WCHR-FM (105.7 MHz), known as "105.7 The Hawk", "Classic Rock for the Jersey Shore, 105.7 The Hawk" or in reverse "105.7 The Hawk, Classic Rock for the Jersey Shore", is a radio station in Manahawkin, New Jersey, with a classic rock format. It is owned by Townsquare Media.

Coverage area
WCHR-FM is the most powerful FM station in the Monmouth/Ocean market and can be heard as far west as the city of Philadelphia and Bucks County, Pennsylvania, as far north as Wall Township, New Jersey, and as far south as Ocean City.

The WCHR-FM antenna is co-located with 92.7 WOBM-FM and 104.1 W281CK on a tower located in Bayville.

History
On May 16, 1997 sign on the air as WAQB.

On December 19, 1997 the call letters were changed to WNJO.

WCHR-FM is not affiliated with WCHR, a Trenton radio station that currently broadcasts on 920 AM with a religious format; however, both stations were formerly owned by Nassau Broadcasting.

The WCHR call letters were originally associated with the Trenton station broadcasting at 94.5 FM, using a religious format (CHR standing for Christian Radio).
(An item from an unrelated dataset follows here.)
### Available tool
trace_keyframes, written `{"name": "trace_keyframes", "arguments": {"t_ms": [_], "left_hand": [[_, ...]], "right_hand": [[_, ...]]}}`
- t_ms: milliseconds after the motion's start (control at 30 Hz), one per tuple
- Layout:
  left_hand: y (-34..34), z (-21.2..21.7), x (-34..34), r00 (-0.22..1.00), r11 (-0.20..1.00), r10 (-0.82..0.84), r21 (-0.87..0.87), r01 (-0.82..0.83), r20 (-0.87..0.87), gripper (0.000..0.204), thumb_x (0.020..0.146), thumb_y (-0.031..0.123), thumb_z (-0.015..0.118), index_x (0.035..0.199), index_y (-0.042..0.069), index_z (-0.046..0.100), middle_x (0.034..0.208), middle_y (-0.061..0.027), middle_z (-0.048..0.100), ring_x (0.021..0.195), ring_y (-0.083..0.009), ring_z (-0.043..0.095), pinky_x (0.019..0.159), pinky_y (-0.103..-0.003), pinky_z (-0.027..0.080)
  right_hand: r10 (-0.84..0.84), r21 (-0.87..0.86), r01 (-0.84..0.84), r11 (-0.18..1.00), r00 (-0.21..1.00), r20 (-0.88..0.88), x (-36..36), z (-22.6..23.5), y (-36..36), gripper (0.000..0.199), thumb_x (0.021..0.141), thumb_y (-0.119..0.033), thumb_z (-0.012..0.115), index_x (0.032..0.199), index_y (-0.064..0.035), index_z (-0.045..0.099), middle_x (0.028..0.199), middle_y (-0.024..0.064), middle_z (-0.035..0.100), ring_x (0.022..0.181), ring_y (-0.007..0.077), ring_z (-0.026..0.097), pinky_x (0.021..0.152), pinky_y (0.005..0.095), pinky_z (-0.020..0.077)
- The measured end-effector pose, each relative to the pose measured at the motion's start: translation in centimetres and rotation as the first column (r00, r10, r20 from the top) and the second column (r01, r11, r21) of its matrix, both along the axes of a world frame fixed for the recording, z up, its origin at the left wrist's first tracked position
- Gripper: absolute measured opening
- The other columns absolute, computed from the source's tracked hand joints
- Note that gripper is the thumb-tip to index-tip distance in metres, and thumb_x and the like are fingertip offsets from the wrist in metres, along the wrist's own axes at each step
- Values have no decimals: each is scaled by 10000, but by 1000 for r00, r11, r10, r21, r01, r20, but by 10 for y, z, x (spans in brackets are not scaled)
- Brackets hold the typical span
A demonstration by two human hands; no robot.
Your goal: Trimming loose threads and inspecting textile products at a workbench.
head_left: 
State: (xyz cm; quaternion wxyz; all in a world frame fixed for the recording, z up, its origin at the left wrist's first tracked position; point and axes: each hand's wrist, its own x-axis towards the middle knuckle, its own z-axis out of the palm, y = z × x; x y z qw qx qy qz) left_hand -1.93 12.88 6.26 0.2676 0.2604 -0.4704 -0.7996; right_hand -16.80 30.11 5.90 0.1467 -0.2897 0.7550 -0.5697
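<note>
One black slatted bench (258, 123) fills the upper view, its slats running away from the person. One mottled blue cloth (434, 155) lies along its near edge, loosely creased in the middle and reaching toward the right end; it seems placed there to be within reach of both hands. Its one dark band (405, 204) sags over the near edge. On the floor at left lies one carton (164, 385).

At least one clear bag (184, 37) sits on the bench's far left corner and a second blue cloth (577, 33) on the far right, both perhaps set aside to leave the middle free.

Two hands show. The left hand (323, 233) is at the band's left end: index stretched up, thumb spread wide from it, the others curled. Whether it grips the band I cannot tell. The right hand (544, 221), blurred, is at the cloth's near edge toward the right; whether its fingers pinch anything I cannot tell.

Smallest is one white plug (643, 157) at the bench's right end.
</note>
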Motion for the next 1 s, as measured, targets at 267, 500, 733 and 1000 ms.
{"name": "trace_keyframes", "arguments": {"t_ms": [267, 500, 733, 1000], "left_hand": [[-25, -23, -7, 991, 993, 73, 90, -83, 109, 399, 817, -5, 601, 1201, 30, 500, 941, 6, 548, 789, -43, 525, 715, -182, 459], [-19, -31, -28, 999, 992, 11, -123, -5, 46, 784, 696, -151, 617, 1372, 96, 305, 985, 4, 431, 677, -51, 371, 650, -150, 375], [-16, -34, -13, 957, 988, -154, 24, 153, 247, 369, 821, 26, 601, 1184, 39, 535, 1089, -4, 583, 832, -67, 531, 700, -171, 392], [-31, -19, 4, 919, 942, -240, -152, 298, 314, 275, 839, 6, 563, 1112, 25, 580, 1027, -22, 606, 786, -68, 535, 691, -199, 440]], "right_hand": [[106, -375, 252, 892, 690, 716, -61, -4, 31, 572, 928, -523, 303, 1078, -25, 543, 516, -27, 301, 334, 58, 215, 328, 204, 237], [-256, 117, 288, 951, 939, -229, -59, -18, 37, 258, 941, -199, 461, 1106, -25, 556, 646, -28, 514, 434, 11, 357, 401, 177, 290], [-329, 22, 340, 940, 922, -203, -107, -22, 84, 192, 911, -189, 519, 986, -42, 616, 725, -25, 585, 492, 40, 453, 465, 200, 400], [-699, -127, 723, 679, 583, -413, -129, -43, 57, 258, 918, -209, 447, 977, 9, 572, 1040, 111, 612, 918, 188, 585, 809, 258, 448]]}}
In February 1998, WCHR began simulcasting on 920 AM, and on March 2, 1998, 94.5 FM changed callsigns to WNJO as it changed format to oldies. For more on the 94.5 frequency, see the WPST page.

105.7 was a construction permit that Nassau acquired in 1998. When WCHR's religious unit moved to AM 920 from 94.5 FM, the permit on 105.7 picked up the WCHR-FM call letters. 105.7 never employed the religious format. It did not sign on until 2000.  On march 14, 2002, WCHR-FM with simulcast of 98.5 WBBO.  On April 15, 2002, 98.5 WBBO ended simulcast. 105.7 The Hawk is sign-on the airwaves. The first song played was "Born in the U.S.A." by Bruce Springsteen. The under general manager Don Dalesio and Nassau's vice president of programming Michelle Stevens, Nassau originated The Hawk exclusively for the Jersey Shore. They brought in veteran program director Jim Spector who, in turn, hired The Free Beer and Hot Wings Morning Show. Nassau gave Millennium Radio the option to buy the station in the deal that transferred the ownership of WJLK-FM, WOBM-FM, WBBO-FM, WADB and WOBM in June 2002. Nassau operated WCHR until its sale was completed a year later in July 2003.

In 2010, 105.7 the Hawk agreed to broadcast all regular season New York Jets football games.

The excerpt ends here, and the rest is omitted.